**What you should do**
Collect each line of the records containing the string "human".

**The data**

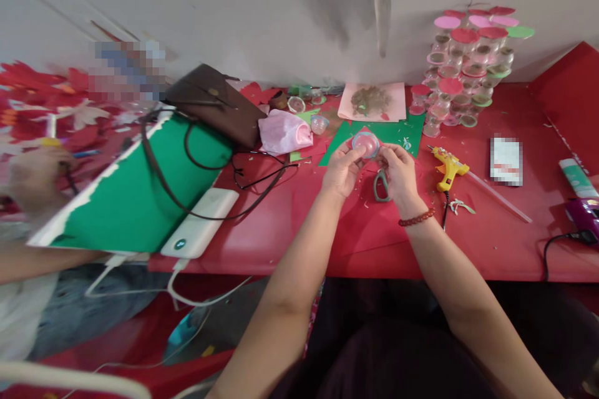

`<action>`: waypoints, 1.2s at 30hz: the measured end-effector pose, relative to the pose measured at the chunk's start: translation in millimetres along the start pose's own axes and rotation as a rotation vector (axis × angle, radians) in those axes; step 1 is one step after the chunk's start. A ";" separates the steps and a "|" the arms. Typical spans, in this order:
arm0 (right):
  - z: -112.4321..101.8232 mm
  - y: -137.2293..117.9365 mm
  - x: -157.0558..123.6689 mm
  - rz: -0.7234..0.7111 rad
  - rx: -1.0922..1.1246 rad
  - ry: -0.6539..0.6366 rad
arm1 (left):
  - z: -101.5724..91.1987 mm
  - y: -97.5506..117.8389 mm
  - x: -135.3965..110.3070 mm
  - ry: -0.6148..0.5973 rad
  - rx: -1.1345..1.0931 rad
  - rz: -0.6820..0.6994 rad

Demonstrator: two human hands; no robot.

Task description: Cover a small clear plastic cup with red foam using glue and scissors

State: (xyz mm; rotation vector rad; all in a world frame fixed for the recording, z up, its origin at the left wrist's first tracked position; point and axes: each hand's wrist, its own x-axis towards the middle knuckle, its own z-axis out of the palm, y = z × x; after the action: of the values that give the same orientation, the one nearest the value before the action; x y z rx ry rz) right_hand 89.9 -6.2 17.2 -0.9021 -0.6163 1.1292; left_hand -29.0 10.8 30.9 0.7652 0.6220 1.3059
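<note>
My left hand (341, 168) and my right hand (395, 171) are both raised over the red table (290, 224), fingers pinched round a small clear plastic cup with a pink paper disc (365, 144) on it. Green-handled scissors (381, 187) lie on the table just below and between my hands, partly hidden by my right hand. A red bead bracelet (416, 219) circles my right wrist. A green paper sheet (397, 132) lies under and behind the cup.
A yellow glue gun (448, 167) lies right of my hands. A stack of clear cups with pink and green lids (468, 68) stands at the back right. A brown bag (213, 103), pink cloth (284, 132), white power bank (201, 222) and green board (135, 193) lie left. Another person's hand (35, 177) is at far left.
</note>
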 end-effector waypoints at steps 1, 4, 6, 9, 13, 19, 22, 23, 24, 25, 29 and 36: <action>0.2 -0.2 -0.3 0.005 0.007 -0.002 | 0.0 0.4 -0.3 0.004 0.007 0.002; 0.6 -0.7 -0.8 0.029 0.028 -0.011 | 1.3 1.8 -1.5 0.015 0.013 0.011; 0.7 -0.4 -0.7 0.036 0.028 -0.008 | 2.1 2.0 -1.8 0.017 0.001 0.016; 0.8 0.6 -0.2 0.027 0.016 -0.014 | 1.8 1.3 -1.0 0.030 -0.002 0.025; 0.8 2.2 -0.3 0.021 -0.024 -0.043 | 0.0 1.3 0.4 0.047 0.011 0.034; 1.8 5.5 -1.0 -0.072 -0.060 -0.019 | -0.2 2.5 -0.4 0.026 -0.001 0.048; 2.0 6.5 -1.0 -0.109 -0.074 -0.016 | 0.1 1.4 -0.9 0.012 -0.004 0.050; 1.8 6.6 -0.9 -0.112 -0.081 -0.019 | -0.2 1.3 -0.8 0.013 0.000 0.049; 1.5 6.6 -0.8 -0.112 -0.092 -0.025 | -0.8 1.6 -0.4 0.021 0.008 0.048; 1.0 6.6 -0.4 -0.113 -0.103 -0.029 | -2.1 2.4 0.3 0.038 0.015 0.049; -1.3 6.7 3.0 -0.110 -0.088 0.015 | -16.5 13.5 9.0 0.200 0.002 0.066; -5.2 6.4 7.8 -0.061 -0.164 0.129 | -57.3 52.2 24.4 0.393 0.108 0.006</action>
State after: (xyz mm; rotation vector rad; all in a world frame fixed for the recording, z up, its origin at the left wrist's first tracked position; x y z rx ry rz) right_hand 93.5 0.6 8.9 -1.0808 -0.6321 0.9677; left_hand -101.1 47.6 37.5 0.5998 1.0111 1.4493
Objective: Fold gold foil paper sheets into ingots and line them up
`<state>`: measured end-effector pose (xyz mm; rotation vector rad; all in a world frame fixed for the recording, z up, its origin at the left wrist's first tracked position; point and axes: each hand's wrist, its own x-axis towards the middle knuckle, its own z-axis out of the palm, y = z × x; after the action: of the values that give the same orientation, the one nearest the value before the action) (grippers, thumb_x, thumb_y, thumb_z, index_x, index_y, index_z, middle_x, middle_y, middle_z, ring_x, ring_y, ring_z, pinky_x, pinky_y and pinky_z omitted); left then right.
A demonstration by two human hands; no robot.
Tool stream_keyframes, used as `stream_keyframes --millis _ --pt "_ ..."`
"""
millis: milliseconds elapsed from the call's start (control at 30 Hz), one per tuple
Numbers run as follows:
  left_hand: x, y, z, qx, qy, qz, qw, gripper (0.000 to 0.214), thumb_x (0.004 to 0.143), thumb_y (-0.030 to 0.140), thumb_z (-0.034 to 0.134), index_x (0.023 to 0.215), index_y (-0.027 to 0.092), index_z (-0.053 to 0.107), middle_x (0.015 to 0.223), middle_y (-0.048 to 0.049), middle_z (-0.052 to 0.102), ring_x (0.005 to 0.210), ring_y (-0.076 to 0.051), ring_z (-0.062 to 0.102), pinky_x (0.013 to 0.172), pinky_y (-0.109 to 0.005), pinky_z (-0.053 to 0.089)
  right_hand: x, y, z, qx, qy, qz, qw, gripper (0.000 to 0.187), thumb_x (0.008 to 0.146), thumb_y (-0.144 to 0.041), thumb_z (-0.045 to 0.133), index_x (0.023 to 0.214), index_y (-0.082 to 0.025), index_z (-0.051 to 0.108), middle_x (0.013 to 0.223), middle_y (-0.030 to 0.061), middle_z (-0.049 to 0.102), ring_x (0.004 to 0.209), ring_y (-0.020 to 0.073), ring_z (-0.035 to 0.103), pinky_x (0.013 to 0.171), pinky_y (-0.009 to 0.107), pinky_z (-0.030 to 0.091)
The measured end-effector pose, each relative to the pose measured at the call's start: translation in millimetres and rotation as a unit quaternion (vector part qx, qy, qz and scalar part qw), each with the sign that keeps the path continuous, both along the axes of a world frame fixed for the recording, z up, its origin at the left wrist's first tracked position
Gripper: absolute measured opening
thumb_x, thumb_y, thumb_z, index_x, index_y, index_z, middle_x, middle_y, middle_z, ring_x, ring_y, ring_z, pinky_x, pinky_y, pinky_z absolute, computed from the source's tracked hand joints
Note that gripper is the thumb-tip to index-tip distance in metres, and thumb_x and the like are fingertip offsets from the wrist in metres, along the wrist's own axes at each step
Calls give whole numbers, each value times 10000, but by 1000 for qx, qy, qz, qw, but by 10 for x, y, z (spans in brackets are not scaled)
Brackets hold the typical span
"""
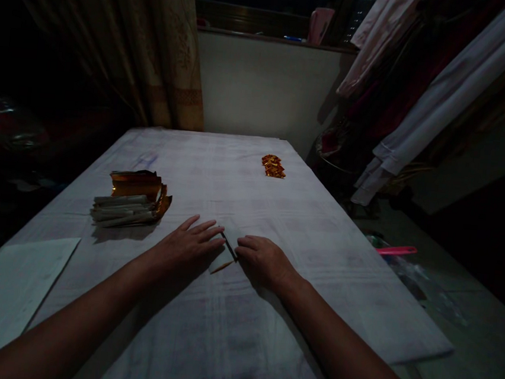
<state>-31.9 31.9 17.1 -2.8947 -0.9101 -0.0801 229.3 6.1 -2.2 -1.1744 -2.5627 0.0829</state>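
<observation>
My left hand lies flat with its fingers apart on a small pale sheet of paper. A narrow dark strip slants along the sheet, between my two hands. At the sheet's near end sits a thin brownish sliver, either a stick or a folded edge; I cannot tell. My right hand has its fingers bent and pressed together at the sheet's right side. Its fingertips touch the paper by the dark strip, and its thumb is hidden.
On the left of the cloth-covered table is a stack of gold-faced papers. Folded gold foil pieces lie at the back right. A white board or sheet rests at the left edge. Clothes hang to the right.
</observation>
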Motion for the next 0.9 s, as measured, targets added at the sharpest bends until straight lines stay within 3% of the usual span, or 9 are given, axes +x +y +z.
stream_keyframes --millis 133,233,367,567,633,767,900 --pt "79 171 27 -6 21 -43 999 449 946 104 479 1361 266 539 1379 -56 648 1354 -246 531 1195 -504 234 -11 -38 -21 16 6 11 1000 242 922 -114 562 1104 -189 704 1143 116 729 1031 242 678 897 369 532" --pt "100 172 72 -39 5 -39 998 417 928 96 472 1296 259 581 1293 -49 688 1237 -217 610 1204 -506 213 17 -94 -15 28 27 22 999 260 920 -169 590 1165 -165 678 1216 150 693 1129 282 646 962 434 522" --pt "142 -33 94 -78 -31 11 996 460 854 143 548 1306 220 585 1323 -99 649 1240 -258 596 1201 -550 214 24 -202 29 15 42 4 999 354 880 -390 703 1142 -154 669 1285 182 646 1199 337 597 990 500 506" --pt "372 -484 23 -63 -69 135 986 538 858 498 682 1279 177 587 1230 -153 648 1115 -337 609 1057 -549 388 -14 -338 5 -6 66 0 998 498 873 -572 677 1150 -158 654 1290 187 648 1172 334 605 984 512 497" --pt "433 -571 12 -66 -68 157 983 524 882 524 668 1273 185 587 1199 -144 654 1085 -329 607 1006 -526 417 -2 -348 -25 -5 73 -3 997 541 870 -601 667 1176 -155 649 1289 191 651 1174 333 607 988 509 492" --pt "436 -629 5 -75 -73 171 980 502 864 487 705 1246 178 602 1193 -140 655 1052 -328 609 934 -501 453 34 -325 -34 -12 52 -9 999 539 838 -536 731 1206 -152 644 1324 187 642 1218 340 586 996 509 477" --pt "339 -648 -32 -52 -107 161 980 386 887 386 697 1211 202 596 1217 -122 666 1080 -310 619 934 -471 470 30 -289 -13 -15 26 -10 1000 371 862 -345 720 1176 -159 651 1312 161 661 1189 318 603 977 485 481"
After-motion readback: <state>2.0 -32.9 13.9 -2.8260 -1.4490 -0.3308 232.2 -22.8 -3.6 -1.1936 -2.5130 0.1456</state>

**Problem solution**
Demonstrator: two human hands; no robot.
A demonstration by two human hands; no robot.

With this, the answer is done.